Читаем История второй русской революции полностью

Когда это было принято и прения открыты, первым оппонентом Верховского выступил, к полной неожиданности для комиссии, министр иностранных дел М. И. Терещенко. Он поставил три вопроса. Считает ли военный министр цифровые данные, которыми оперирует, достаточно надежными? Возможно ли делать заключения о современном состоянии снабжения, не зная прошлого и не имея возможности провести параллель между ним и настоящим? И, наконец, не полагает ли военный министр, что вступить на указанный им путь было бы равносильно измене и предательству? М. И. Терещенко сообщил при этом, что во Временном правительстве затронутые здесь вопросы не обсуждались и что высказанные Верховским мнения он слышит впервые. После этого сенсационного заявления члены фракции народной свободы внесли новое предложение: прервать обсуждение до тех пор, пока у комиссии будет мнение всего

правительства, а не отдельных министров и поставить на повестку следующего объединенного заседания специальные доклады о сравнительном состоянии снабжения армии в прошлом году и теперь для выяснения степени безнадежности настоящего положения. К голосу представителей к.-д. присоединились и другие голоса — после того, как министр в своих спутанных и сконфуженных объяснениях на вопросы Терещенко снова задел тему, которая проскользнула незамеченной в его обращении к Совету республики: вопрос о необходимости сосредоточить в одних руках власть, которая могла бы распоряжаться военной силой и в случае необходимости прибегать к принудительным мерам. Только что перед этим в печати появился приказ Верховского войскам от 17 октября, в котором в очень резких выражениях заявлялось, что «развал и анархия тыла губят страну», и «от всех начальников в тесном союзе с комиссарами и комитетами требовалось принятие самых решительных мер, вплоть до применения оружия, для подавления анархии», тогда как «до сих пор было больше слов, чем дела». Когда министр повторил те же мысли в комиссии, то уже слева его спросили: не называется ли та власть, о которой он говорит, «диктатурой»? Если угодно, назовите ее этим именем, ответил Верховский.

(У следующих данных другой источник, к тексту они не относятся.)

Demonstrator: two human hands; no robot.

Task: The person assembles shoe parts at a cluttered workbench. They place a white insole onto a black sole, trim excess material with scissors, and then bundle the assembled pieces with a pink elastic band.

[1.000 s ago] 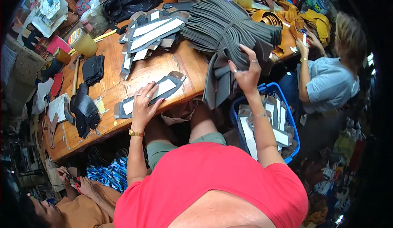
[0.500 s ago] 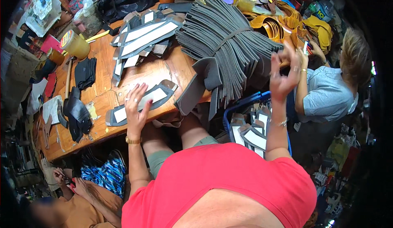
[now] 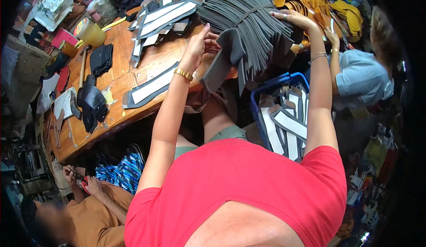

Отголоски этих прений проникли в ближайшие дни в печать и произвели такое же впечатление, как в комиссии. «День» говорил: «Страна доверила свою судьбу ограниченному человеку, в котором ограниченность или авантюра перевешивают чувство долга и лояльности?.. Отдающий черносотенством авантюризм, опьяняющий теперь столь многих перспективой диктатуры, и интернационалистская фразеология причудливо смешиваются в лице человека, занимающего один из наиболее ответственных постов в государстве». «Русское слово» отмечало: «Выскочив в момент нового усиления “советской” диктатуры и возросшего влияния большевизма генерал Верховский сразу взял соответствующий тон и начал спекулировать на “корниловщине” и на “спасении революции”, вскочив на запятки колесницы товарища Троцкого. Конечно, если бы генерал Верховский был рожден “товарищем”, то его революционная карьера не кончилась бы с его отставкой, и мы увидели бы его в роли настоящего генерала революции, во главе полков, присягнувших на верность товарищу Троцкому и победоносно завоевывающих... Петроград. Но генерал Верховский только “вельможа в случае”».